» **WHAT THE TASK ASKS**: From the data below, return the exact lines starting at the line containing "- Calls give" and ending at the line containing "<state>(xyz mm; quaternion", both included, and nothing else.

(DATA EXCERPT Opens)

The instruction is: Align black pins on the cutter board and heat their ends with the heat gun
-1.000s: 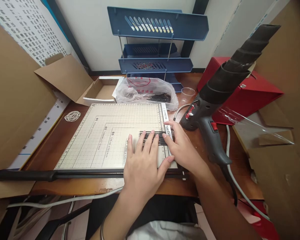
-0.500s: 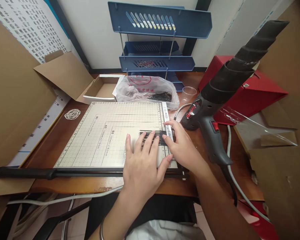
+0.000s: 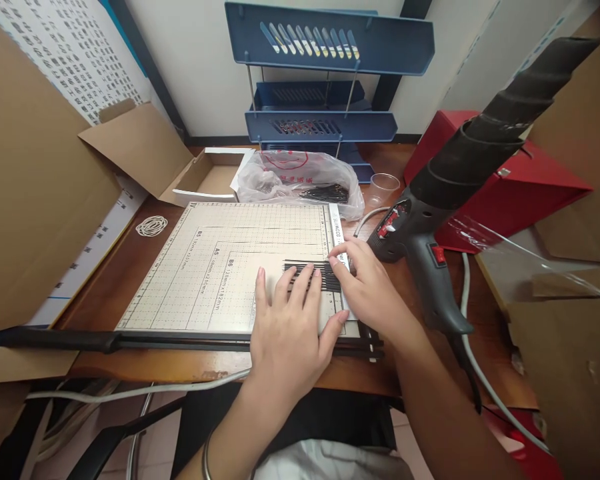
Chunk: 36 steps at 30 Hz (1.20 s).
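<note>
A bundle of thin black strands (image 3: 310,265) lies side by side on the right part of a cream paper cutter (image 3: 180,267) printed with a grid. My left hand (image 3: 293,320) rests over it with fingers spread, the fingertips pressing on the strands. At the cutter's right edge, my right hand (image 3: 363,283) has thumb and index finger pinched together at the right ends of the strands. Some of those ends are hidden under its fingers. The cutter's black blade arm (image 3: 180,341) runs down along the front edge.
On the right stands a heat gun (image 3: 430,233) beside a red box (image 3: 525,180). Behind the cutter are a clear plastic bag (image 3: 280,187) with more black strands, a plastic cup (image 3: 384,190) and an opened carton (image 3: 215,177). A coil of white cord (image 3: 152,226) sits at left.
My right thumb has moved up against the index finger, near the strand ends. My left hand stays spread on the strands. The whole view has shifted slightly.
</note>
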### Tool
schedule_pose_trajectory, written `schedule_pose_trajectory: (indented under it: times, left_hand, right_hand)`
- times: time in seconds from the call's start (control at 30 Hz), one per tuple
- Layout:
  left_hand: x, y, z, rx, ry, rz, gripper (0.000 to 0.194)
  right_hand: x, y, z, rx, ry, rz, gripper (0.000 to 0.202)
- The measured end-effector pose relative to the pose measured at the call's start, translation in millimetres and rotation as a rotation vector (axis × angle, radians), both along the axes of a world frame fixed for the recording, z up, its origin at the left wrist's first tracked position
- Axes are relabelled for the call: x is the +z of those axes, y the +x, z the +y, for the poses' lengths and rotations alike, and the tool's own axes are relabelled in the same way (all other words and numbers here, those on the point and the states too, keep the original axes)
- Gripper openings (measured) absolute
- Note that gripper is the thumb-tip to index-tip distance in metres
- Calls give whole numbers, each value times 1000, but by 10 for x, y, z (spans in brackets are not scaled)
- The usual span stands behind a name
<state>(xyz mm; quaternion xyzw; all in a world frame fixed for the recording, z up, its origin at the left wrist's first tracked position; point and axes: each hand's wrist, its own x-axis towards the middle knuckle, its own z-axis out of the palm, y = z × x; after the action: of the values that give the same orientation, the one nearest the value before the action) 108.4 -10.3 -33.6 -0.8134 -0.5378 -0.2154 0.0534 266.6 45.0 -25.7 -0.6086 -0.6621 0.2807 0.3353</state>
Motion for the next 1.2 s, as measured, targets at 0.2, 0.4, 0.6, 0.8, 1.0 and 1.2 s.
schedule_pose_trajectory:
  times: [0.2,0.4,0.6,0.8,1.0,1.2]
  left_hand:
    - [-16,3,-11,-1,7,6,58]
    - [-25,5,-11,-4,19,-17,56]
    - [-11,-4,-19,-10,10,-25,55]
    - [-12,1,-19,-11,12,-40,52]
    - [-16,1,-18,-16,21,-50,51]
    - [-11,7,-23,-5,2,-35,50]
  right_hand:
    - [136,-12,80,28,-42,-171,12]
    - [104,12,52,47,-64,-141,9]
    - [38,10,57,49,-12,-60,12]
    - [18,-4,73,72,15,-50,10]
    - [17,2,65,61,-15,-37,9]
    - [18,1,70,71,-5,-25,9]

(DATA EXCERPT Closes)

» **SOLUTION FOR THIS TASK**:
- Calls give whole numbers, each value times 1000, but by 10 for x, y, z (spans in brackets are not scaled)
- The usual span stands behind a name
<state>(xyz mm; quaternion xyzw; all in a world frame fixed for the recording, z up, its origin at the left wrist's first tracked position; point and axes: each hand's wrist, its own x-axis towards the middle knuckle, its own z-axis out of the palm, y = z × x; after the action: of the values that give the same orientation, the one nearest the value before the action) 108.4 -10.3 -33.6 -0.8134 -0.5378 -0.2154 0.0534 266.6 45.0 -25.7 -0.6086 -0.6621 0.2807 0.3353</state>

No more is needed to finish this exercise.